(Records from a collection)
::::::
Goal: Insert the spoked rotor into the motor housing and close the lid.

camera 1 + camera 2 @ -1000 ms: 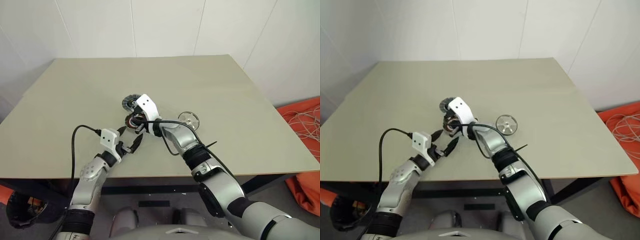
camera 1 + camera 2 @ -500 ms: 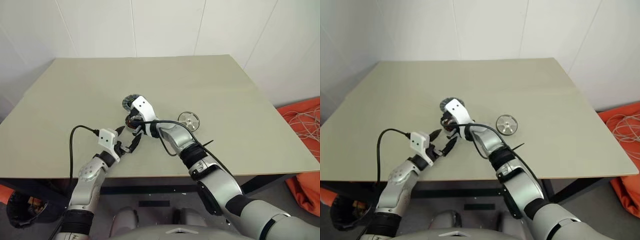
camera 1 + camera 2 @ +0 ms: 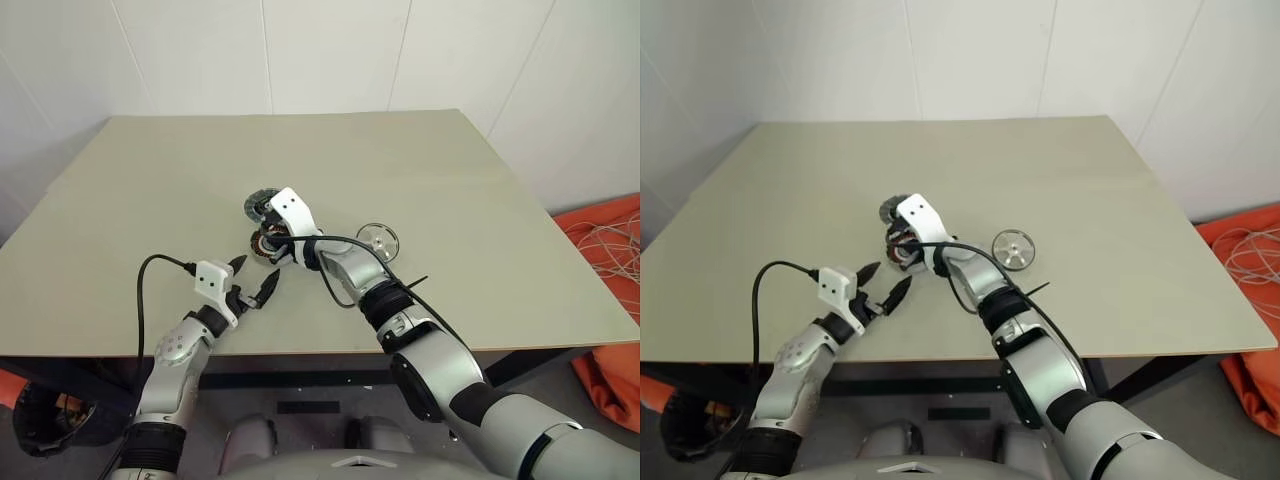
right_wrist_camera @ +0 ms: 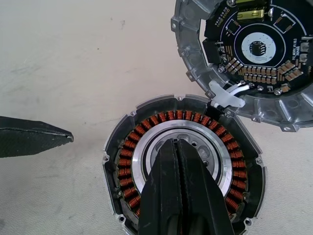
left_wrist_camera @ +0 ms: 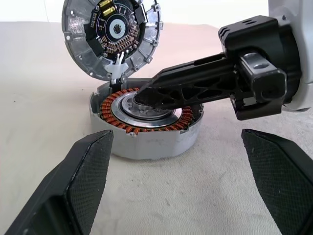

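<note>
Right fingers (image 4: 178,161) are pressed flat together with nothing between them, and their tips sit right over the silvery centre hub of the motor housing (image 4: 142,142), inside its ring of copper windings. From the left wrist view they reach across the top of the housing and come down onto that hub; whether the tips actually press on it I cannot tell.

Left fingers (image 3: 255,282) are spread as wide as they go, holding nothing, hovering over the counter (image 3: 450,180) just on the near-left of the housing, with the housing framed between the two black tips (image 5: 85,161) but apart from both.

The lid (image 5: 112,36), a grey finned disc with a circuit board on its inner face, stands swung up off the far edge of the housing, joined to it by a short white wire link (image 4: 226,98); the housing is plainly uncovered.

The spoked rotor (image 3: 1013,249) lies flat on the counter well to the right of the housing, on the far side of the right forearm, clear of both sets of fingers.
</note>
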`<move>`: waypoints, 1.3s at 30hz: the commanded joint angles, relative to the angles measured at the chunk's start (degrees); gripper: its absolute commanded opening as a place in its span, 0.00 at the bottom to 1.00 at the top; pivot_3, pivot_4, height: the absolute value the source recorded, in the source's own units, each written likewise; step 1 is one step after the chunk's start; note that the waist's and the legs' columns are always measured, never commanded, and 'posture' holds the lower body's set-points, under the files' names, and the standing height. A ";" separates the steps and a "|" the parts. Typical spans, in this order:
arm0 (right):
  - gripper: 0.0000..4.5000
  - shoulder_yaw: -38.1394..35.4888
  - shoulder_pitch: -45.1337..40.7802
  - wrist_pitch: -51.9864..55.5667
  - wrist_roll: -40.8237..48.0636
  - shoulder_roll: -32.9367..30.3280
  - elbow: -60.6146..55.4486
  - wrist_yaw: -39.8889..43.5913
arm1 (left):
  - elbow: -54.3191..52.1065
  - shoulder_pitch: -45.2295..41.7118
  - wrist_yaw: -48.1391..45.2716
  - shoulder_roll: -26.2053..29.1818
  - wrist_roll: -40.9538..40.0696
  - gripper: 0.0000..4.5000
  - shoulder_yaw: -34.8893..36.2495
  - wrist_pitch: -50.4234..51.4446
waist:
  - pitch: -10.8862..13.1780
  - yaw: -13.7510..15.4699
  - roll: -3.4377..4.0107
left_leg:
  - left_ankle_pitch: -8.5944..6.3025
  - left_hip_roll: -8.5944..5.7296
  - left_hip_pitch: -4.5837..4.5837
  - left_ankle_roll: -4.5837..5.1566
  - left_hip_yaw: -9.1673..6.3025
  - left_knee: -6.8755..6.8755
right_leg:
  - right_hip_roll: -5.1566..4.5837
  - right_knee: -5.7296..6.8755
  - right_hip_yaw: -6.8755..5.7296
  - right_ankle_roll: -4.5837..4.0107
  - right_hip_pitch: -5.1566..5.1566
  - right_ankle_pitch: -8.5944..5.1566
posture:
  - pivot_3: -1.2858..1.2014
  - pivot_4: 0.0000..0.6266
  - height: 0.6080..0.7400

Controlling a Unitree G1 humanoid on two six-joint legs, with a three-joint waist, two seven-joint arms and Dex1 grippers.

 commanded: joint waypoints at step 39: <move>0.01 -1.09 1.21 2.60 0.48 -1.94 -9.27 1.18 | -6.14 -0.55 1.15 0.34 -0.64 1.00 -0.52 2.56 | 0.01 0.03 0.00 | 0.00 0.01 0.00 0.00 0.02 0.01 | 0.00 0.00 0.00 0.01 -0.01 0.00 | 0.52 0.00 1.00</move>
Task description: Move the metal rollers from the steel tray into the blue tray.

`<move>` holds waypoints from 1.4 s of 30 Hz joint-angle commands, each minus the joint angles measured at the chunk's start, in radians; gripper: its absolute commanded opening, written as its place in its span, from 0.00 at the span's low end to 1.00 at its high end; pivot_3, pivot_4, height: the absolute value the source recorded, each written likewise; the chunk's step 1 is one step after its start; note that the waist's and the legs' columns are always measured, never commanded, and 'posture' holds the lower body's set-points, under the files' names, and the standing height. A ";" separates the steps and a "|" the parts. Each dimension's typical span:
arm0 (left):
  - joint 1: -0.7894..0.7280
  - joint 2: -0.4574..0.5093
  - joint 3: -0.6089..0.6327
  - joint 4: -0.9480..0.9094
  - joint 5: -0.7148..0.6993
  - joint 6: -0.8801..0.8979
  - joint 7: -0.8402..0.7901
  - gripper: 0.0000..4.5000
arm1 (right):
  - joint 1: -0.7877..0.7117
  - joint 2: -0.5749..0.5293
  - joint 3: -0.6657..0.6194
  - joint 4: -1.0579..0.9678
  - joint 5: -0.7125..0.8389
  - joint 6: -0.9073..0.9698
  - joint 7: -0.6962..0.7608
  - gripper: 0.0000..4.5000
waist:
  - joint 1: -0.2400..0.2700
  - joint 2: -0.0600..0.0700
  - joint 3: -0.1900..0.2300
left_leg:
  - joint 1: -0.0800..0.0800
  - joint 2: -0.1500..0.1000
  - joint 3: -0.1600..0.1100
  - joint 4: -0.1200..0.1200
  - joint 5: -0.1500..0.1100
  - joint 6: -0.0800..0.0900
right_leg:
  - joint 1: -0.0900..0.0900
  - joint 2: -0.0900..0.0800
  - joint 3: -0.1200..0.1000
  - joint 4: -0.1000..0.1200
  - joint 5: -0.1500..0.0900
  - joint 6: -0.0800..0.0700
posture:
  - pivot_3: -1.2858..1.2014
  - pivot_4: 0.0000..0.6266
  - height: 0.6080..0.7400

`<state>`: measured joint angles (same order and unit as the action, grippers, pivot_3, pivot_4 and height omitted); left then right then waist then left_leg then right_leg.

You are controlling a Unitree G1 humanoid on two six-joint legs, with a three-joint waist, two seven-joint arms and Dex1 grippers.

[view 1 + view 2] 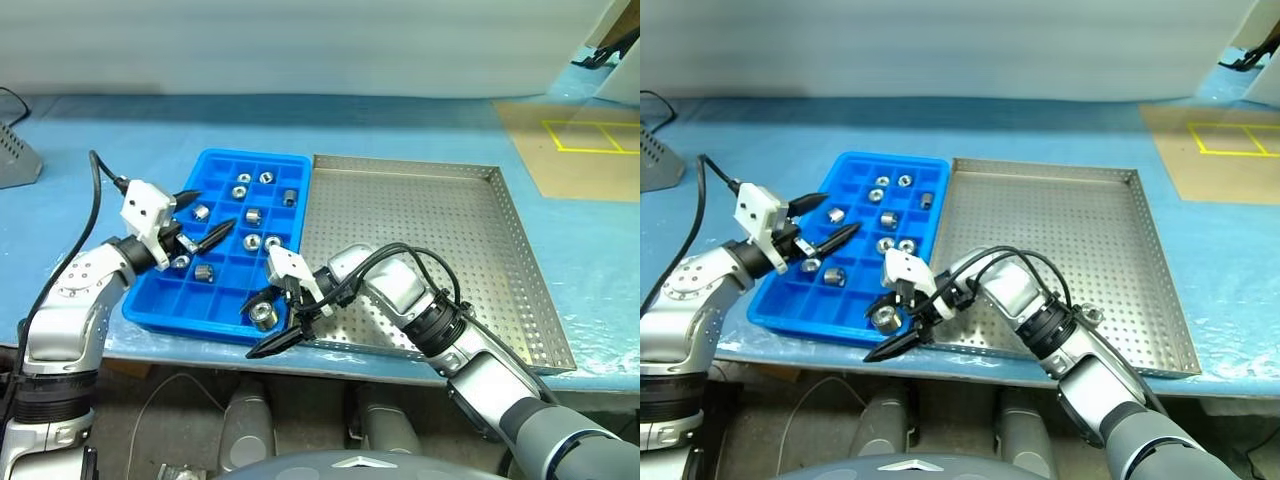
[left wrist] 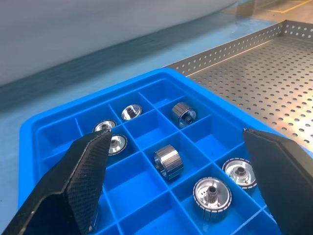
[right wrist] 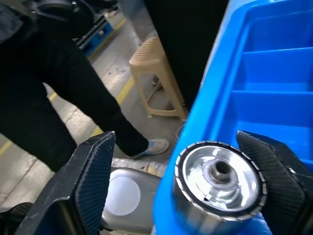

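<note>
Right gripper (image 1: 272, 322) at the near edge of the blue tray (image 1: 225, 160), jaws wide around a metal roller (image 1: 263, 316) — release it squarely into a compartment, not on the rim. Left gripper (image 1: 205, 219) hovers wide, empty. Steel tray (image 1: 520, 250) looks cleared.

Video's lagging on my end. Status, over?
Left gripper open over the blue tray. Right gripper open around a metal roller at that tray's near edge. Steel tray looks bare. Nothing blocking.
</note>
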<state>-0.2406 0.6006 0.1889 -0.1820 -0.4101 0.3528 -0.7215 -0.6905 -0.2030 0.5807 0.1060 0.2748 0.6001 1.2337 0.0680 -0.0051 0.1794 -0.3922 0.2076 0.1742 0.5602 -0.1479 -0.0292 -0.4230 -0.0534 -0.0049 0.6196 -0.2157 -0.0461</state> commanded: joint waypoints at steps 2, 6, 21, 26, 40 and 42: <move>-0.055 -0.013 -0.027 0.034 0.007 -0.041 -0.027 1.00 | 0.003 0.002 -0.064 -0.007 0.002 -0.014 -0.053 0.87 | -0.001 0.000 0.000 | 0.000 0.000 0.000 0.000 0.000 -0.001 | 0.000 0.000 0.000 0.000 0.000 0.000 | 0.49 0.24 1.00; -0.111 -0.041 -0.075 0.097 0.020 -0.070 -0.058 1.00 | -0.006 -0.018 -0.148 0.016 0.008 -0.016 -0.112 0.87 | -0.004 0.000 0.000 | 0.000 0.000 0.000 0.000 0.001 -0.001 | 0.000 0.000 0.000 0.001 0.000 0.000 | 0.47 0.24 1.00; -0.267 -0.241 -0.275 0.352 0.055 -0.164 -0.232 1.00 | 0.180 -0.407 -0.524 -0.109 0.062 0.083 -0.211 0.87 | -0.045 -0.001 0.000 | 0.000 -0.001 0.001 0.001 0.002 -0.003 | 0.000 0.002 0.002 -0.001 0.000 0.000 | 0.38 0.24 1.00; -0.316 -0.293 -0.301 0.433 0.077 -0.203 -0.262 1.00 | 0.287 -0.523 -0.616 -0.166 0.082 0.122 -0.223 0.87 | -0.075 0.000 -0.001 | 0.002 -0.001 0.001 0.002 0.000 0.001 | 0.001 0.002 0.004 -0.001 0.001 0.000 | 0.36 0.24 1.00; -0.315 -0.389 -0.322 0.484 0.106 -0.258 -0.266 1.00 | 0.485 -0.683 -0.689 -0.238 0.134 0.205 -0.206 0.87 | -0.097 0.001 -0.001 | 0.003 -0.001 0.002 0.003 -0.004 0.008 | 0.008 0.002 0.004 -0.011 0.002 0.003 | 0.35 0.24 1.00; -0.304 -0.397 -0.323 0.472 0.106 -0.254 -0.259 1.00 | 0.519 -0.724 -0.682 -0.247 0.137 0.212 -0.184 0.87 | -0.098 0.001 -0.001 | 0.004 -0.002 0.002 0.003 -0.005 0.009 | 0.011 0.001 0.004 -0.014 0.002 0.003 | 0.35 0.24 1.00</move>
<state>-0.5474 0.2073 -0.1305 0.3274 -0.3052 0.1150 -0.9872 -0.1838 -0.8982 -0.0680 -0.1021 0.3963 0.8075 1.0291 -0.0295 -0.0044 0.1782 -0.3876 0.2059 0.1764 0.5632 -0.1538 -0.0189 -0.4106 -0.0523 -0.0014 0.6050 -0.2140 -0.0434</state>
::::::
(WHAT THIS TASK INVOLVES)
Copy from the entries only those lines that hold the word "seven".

(THE COMPLETED TASK)
Controlling a Unitree G1 humanoid on two six-joint legs, with a three-joint waist, two seven-joint arms and Dex1 grippers.
You are controlling a Unitree G1 humanoid on two six-joint legs, with a three-joint waist, two seven-joint arms and Dex1 grippers.

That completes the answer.